Plans to pay for transportation work in South Carolina are plentiful at the statehouse. State lawmakers are hopeful that they can work out a deal soon to address the additional $1.4 billion needed each year to cover the existing shortfall for road and bridge upkeep.
One option expected to be considered during the five-month session would increase the state’s 16-cent-per-gallon fuel tax rate by 10 cents.
Rep. B.R. Skelton, R-Pickens, sponsored a bill that would raise the tax rate all at once. However, residents would get a state income tax break for the first two years. Afterward, they would pay the same 26-cent tax rate as truckers and other non-residents.
H4563 would raise $335 million a year for roads, but the tax rebate would remove $211 million in new revenue the first two years, leaving the state with about $124 million more a year for roads. After the tax rebate sunsets, the state would get the entire $335 million a year.

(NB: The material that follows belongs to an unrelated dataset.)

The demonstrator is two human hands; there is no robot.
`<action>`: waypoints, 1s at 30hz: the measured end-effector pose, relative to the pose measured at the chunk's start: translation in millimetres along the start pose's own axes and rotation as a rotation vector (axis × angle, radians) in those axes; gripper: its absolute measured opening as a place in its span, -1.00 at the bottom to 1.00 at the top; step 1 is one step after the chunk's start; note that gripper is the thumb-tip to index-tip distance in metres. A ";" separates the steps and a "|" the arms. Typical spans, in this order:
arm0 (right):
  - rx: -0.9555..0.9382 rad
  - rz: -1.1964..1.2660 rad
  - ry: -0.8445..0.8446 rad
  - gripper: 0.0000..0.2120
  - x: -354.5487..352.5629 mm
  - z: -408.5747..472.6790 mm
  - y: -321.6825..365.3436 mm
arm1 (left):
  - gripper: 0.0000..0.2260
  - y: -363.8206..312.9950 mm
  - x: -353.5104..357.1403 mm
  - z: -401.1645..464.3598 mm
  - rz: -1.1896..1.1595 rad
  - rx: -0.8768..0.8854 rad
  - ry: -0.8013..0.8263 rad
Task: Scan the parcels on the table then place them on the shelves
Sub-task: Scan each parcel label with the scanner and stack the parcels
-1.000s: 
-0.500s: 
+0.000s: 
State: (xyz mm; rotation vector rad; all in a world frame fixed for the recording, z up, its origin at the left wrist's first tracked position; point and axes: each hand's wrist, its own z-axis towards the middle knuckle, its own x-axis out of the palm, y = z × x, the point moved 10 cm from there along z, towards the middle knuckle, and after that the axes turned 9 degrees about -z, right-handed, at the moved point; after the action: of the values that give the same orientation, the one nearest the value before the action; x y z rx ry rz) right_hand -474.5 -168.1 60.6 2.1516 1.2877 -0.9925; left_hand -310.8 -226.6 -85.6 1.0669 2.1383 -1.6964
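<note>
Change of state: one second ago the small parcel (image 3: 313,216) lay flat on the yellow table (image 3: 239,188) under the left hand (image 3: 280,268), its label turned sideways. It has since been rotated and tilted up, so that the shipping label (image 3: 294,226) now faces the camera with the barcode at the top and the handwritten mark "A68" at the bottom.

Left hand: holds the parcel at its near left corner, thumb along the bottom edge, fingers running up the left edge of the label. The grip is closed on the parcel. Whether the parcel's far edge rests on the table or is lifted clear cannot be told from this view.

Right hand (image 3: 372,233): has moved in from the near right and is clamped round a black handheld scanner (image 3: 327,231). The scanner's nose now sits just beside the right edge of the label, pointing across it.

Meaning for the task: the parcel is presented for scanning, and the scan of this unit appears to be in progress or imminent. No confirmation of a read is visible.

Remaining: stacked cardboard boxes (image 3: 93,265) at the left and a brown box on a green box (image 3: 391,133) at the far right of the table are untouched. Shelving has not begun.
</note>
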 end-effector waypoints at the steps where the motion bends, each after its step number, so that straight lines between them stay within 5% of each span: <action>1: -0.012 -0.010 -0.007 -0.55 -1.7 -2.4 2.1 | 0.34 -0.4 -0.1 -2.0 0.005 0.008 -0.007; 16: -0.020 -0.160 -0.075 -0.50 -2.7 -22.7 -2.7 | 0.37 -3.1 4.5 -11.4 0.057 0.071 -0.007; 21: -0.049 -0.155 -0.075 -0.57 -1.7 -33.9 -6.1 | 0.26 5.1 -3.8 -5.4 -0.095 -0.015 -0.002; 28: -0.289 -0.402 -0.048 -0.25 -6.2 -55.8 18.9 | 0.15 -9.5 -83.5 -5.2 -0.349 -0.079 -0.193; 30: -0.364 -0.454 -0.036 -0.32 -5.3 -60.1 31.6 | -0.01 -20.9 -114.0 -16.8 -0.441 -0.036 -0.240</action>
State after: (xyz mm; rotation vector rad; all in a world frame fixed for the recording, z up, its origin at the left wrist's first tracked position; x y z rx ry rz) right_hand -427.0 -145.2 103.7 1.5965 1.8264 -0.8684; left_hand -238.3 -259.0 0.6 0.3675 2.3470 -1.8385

Advocates say the switch would raise revenue overall.
However, the plan faces a steep uphill battle. Gov. Nikki Haley has said she would veto any fuel tax increase. Instead, Haley said she will offer a plan to lawmakers by the end of January to help the state address the funding problem.
A related option would lower the state’s existing fuel tax rate to as low as 8.65 cents per gallon. In exchange, the state’s 6 percent general sales tax would be added to fuel.

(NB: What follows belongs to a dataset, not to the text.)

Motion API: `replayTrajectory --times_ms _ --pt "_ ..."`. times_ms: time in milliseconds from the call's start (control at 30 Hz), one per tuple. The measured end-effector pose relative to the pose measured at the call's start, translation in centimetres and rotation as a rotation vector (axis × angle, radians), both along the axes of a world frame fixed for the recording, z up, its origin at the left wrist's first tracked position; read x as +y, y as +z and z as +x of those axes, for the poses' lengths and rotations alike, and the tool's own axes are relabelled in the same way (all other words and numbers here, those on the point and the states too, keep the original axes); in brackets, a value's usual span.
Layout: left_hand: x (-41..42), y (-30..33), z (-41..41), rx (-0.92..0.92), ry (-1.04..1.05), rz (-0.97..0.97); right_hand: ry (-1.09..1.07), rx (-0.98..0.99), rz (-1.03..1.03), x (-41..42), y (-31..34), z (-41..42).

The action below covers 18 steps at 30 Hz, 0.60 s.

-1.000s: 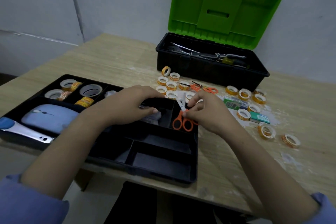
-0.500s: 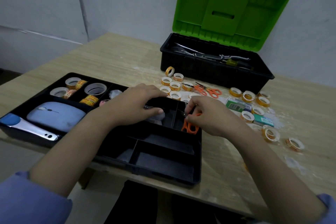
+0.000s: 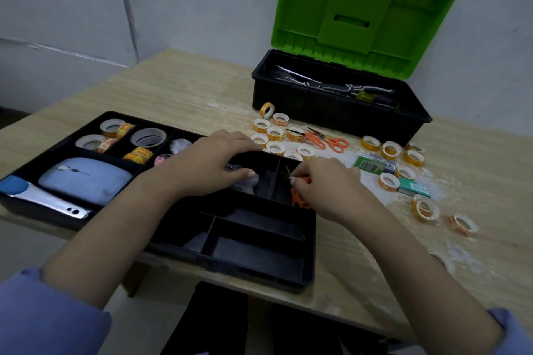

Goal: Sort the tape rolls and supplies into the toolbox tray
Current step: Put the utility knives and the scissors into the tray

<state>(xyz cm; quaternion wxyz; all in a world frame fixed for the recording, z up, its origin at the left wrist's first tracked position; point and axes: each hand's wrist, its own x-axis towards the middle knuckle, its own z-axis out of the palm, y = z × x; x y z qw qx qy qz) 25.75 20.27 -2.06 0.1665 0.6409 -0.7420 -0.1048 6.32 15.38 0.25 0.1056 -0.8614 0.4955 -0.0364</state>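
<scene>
Tray: a black toolbox tray [image 3: 161, 242] sits at the near edge of the wooden surface [image 3: 178, 95], divided into compartments.
Already sorted: several tape rolls [image 3: 147, 137] lie in the far-left compartments; a blue mouse [image 3: 83, 180] and a silver-and-blue tool [image 3: 43, 200] fill the near-left one.
In hand: the right hand [image 3: 326, 186] pinches small orange scissors [image 3: 298, 200] with curled fingers, lowering them into the tray's far-right compartment.
Other grip: the left hand [image 3: 213, 166] rests over the tray's middle, fingers loosely bent; whether it holds anything I cannot tell.
Left to do: many small orange tape rolls [image 3: 275, 133], a second pair of orange scissors [image 3: 326, 140] and green boxes [image 3: 372, 163] lie loose on the surface, between the tray and the open green-lidded toolbox [image 3: 340, 108].
Progress: seemingly under half done; the near compartments look empty.
</scene>
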Motion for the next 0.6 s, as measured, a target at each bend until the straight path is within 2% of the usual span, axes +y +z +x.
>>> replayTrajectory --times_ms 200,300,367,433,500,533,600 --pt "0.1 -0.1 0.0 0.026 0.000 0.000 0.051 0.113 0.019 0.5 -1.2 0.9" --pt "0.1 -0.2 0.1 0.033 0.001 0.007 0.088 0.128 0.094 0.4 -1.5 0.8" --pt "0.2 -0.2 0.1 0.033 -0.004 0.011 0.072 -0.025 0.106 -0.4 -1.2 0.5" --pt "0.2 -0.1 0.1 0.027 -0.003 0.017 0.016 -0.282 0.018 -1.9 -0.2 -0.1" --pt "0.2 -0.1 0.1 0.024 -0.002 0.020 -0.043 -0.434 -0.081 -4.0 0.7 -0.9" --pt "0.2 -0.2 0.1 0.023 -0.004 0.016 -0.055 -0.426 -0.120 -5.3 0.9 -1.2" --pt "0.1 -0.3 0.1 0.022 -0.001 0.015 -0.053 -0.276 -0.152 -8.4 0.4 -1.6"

Supporters say the combination could raise an extra $300 million annually.
Sen. Larry Grooms, R-Berkeley, is the sponsor of another bill that would authorize fuel tax increases of two cents each year for the next decade. In exchange, S27 would reduce income tax rates by 0.2 percent annually during that time.
He says the change would raise $600 million each year for roads. At the same time, the state’s General Fund would have revenues reduced by about $1 billion.
Also up for consideration is an effort to authorize counties to raise taxes for local road work. Sponsored by Sen. Greg Gregory, R-Lancaster, S244 would give voters the final say on adding up to a 5-cent-per-gallon tax on fuel purchases, including diesel, to pay for repairs and fixes.
Another option offered to state lawmakers calls for putting toll booths on a portion of Interstate 95 to pay for road widening and repairs. Sen. Brad Hutto, D-Orangeburg, wants to require the state Department of Transportation to charge highway users to access I-95 where it crosses Lake Marion in either Orangeburg County or Clarendon County.
A separate option calls for asking voters whether they want to add a statewide, one-cent general sales tax for road funding. It is estimated to raise $650 million each year.
Another plan would reduce the number of secondary roads the state is responsible for maintaining by putting them under the control of local governments. H3263 would set up a county road transfer fund that would receive 5 cents from each gallon of fuel sold.